Questo articolo si rispecchia nei nove punti del Manifesto,
di cui il Comitato scientifico dell’AltraMontagna è garante.
Festival AltraMontagna

L’estate 2025 ha festeggiato il centenario dell’installazione dei primi bivacchi fissi sull’intero arco alpino. Entro questa cornice, in Val Codera (Sondrio), sull’Alpe Averta (1944 metri), si è chiuso in autunno il cantiere del bivacco dedicato alla memoria di Enrico Fasciolo, ingegnere bresciano e capo scout, prematuramente scomparso nel 2017 in un incidente stradale a 54 anni.

 

La Val Codera, inoltre, ha mantenuto fino a oggi le sue caratteristiche di territorio scarsamente antropizzato e remoto, non essendo servita da infrastrutture viarie: i percorsi carrozzabili, infatti, si arrestano all’imbocco della valle, in corrispondenza dell’abitato di Novate Mezzola, alla modesta quota di circa 300 metri.


Di Lorenzo Serafin

L’Alpe Averta si trova lungo il Sentiero Roma, tra i più noti e frequentati itinerari di trekking escursionistico, concepito a partire dal 1928 dal CAI Milano, che si sviluppa per 54 chilometri prevalentemente a 2500 metri di quota collegando, in un tempo variabile dai tre ai cinque giorni, la Val Codera alla Valmalenco, attraversando l’intera testata della Val Masino.

Proprio in Val Codera lo Scautismo (giunto in valle nel periodo della sua clandestinità, durante il ventennio fascista) ha affondato fertili radici, stabilendo forti legami con la popolazione locale e coltivando gli ideali fondativi del movimento.
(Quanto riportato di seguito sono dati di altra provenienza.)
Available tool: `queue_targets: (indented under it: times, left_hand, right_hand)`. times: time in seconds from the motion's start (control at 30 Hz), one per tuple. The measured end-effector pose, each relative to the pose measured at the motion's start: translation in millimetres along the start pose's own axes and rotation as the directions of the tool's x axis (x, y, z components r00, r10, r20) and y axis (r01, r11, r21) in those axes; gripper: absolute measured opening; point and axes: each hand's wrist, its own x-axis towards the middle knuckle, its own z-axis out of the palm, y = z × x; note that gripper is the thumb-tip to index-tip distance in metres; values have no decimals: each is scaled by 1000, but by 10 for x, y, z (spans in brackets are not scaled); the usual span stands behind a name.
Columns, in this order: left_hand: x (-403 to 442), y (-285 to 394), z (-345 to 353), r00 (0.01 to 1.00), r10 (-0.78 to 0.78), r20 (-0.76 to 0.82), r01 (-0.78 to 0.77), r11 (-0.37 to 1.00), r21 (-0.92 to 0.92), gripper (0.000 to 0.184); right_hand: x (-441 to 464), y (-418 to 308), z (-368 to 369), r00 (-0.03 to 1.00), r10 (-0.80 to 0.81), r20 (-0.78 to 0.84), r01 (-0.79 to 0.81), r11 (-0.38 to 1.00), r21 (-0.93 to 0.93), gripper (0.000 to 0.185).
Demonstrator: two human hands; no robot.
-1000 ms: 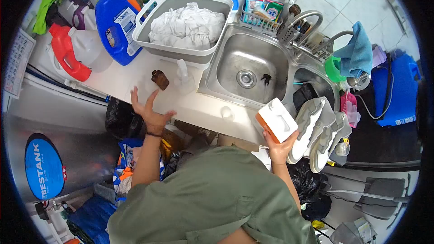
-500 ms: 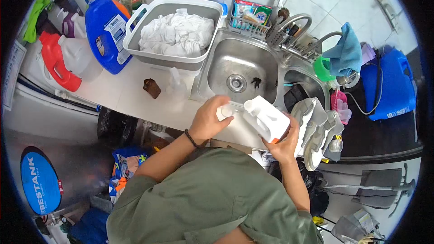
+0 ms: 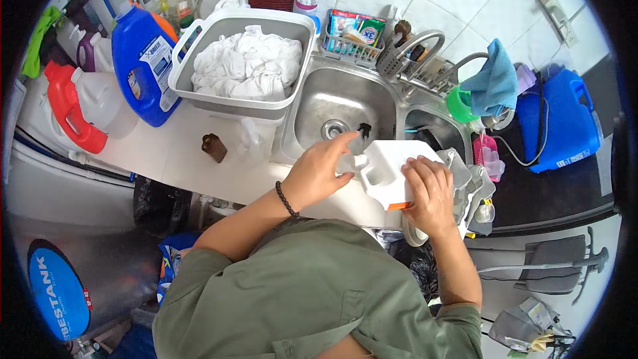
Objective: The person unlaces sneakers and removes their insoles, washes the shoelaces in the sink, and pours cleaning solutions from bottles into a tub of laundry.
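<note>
My right hand [image 3: 428, 193] is wrapped around a white plastic jug [image 3: 391, 163] with a moulded handle and an orange patch at its base. The jug lies tipped on its side, its mouth pointing left. In my left hand [image 3: 316, 173], between thumb and fingers, is a small translucent cap [image 3: 345, 162], held right at the jug's mouth. Whether liquid is flowing cannot be made out. Behind the hands is the steel sink [image 3: 302, 110], with a small dark item [image 3: 364, 130] near its drain.
A grey-white basin [image 3: 232, 108] of white cloth [image 3: 249, 66] stands left of the sink. A blue jug [image 3: 143, 66], a red-handled clear jug [image 3: 103, 96] and a brown item [image 3: 214, 148] are further left. Shoes [image 3: 468, 186] lie right of the white jug; a blue cloth [image 3: 493, 76] hangs over the faucet.
The white jug has gone from more upright to tipped leftward, its mouth now at the cap. My right hand has shifted from below the jug to over its side.
</note>
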Motion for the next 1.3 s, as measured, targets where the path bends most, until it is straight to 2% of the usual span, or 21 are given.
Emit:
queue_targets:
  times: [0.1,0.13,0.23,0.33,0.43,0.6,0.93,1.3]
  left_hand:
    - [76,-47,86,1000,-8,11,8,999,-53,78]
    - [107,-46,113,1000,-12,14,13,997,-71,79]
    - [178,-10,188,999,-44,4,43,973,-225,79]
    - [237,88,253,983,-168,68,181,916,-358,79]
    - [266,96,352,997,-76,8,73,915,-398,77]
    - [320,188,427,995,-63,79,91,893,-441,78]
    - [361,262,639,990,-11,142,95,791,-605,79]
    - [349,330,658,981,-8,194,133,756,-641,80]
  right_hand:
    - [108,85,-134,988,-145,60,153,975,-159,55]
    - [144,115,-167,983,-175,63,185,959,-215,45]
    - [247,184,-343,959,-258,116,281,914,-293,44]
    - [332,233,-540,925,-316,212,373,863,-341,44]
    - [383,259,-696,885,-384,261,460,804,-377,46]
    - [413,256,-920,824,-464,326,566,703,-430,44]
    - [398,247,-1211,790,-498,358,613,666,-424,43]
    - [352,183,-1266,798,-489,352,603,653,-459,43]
L’Averta, non più sfruttata come alpeggio per il pascolo da oltre mezzo secolo, presenta una quindicina di fabbricati rurali abbandonati. Su mandato della famiglia Fasciolo, e grazie a una donazione, la Fondazione e l'Ente Educativo Monsignor Andrea Ghetti - Baden, impegnati nell’attività sociale in Val Codera, hanno promosso e coordinato, tramite il presidente Roberto D’Alessio e il project manager Carlo Valentini, un intervento di recupero e riutilizzo di una baita ancora in discrete condizioni, per destinarla a bivacco (6 posti letto) in appoggio al transito dei gruppi scout e degli escursionisti. Il progetto architettonico, che per disposizione della Soprintendenza ha dovuto attenersi al mantenimento delle caratteristiche formali e materiali della preesistenza, è stato redatto dagli architetti Stefano Girodo e Lorenzo Serafin, facenti parte dell’associazione culturale Cantieri d’alta quota, dal 2012 impegnata a scala nazionale nello studio e nella divulgazione culturale del valore patrimoniale dei ricoveri alpini.


Di Michele Berruti

Nel frattempo, l’iniziativa ha visto degli sviluppi: alla baita principale si aggiungerà un secondo fabbricato, da riqualificare anch’esso, con funzione di appoggio e magazzino. Per proseguire l’opera è stata aperta una raccolta fondi. Ultimati gli interventi di allestimento degli interni, il bivacco Fasciolo sarà inaugurato nella primavera 2026.

 

L'intero progetto verrà presentato al pubblico sabato 15 novembre prossimo. Dalle ore 15 alle 18, presso la Cooperativa sociale Tremenda XXL di Samolaco si terrà un incontro che, oltre a ripercorrere le tappe della vicenda e a illustrare il progetto con alcune relazioni, sarà allietato dai canti alpini del coro Le Rocce Roche, di cui Enrico Fasciolo faceva parte.